▶ **Your task**
After the line containing "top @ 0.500", copy nothing more; up to and including it, copy every line of the listing exactly from the first, leaving out the pictures.

▶ **Data extract**

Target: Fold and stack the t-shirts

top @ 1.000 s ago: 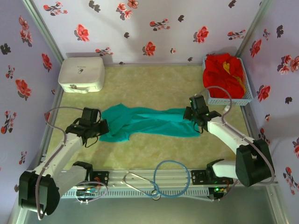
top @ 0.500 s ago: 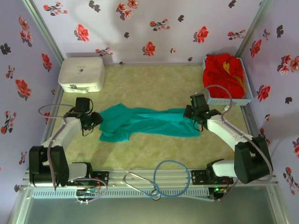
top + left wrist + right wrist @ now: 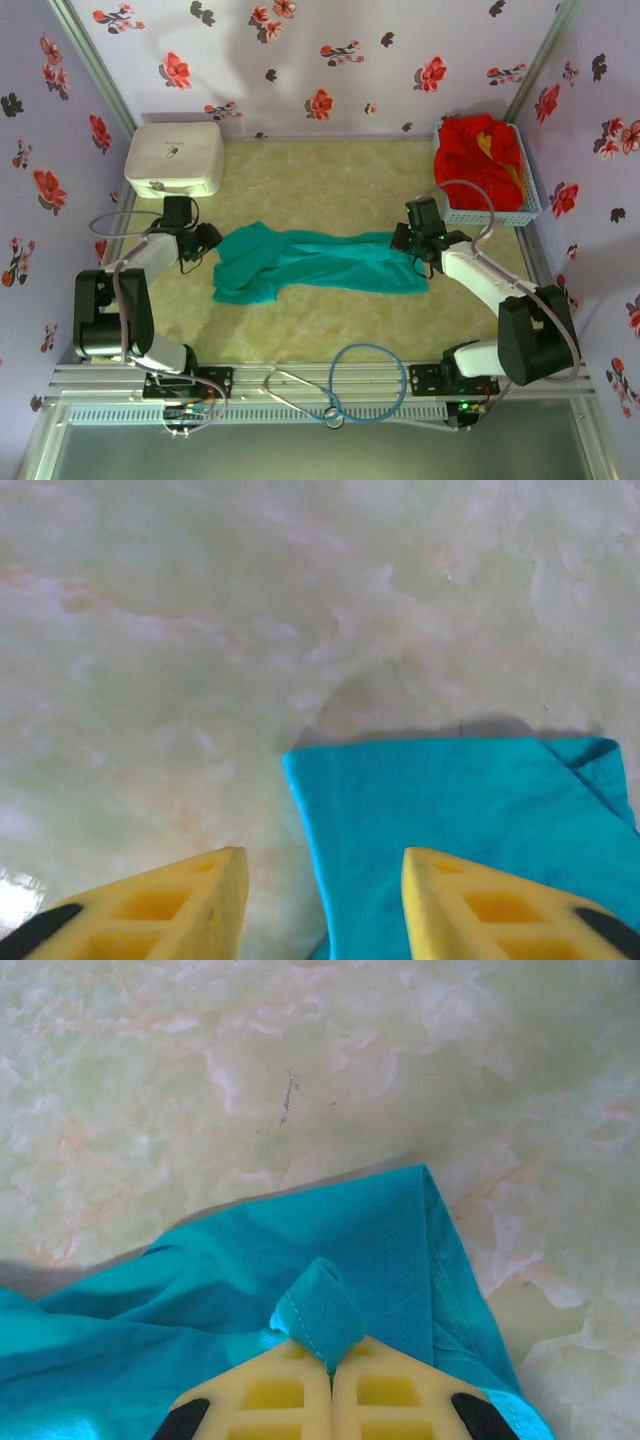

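Red t-shirts (image 3: 480, 160), perhaps several, fill basket (image 3: 500, 215)

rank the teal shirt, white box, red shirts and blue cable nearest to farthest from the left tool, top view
From the left tool:
1. teal shirt, just to its right
2. white box, back left corner
3. blue cable, front edge, middle
4. red shirts, back right corner

white plastic box (image 3: 174, 159): far-left corner of the marbled bench (image 3: 330, 180) | lattice basket (image 3: 500, 217): far-right corner | blue cable loop (image 3: 373, 346): near edge, middle
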You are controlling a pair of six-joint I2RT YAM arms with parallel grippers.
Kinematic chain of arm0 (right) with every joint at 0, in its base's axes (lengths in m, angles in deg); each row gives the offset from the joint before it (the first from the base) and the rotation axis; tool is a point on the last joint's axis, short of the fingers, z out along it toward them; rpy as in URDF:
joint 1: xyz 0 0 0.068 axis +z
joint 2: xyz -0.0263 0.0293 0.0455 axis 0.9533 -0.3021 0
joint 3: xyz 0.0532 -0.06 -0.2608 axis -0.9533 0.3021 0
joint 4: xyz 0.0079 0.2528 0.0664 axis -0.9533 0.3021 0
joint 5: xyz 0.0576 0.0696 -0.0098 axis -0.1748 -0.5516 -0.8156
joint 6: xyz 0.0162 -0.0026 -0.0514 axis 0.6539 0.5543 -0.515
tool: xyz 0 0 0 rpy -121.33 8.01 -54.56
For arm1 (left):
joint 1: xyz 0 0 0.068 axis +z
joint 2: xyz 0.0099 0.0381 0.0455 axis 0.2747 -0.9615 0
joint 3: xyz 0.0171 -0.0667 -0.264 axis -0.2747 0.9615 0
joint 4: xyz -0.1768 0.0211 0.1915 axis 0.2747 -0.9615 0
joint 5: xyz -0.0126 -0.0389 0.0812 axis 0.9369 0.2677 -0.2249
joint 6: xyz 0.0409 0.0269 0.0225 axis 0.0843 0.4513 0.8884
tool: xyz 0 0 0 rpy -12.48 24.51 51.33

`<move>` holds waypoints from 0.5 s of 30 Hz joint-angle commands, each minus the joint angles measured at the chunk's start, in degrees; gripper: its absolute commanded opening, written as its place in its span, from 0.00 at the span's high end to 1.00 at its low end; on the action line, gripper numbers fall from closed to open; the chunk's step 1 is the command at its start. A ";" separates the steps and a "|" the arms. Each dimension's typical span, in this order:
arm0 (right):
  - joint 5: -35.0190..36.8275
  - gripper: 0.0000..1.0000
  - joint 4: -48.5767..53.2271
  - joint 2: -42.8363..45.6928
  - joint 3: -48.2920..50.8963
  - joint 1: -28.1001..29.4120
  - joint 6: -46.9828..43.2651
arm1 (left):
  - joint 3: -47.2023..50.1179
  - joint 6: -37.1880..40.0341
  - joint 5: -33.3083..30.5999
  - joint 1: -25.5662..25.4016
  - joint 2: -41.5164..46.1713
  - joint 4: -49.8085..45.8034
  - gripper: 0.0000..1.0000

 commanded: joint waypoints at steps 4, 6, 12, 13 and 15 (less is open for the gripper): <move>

▶ **Task solution**
Target: Fold and stack the t-shirts

top @ 1.000 s ago: 
top @ 0.500 s ago: 

What was produced is the complete output.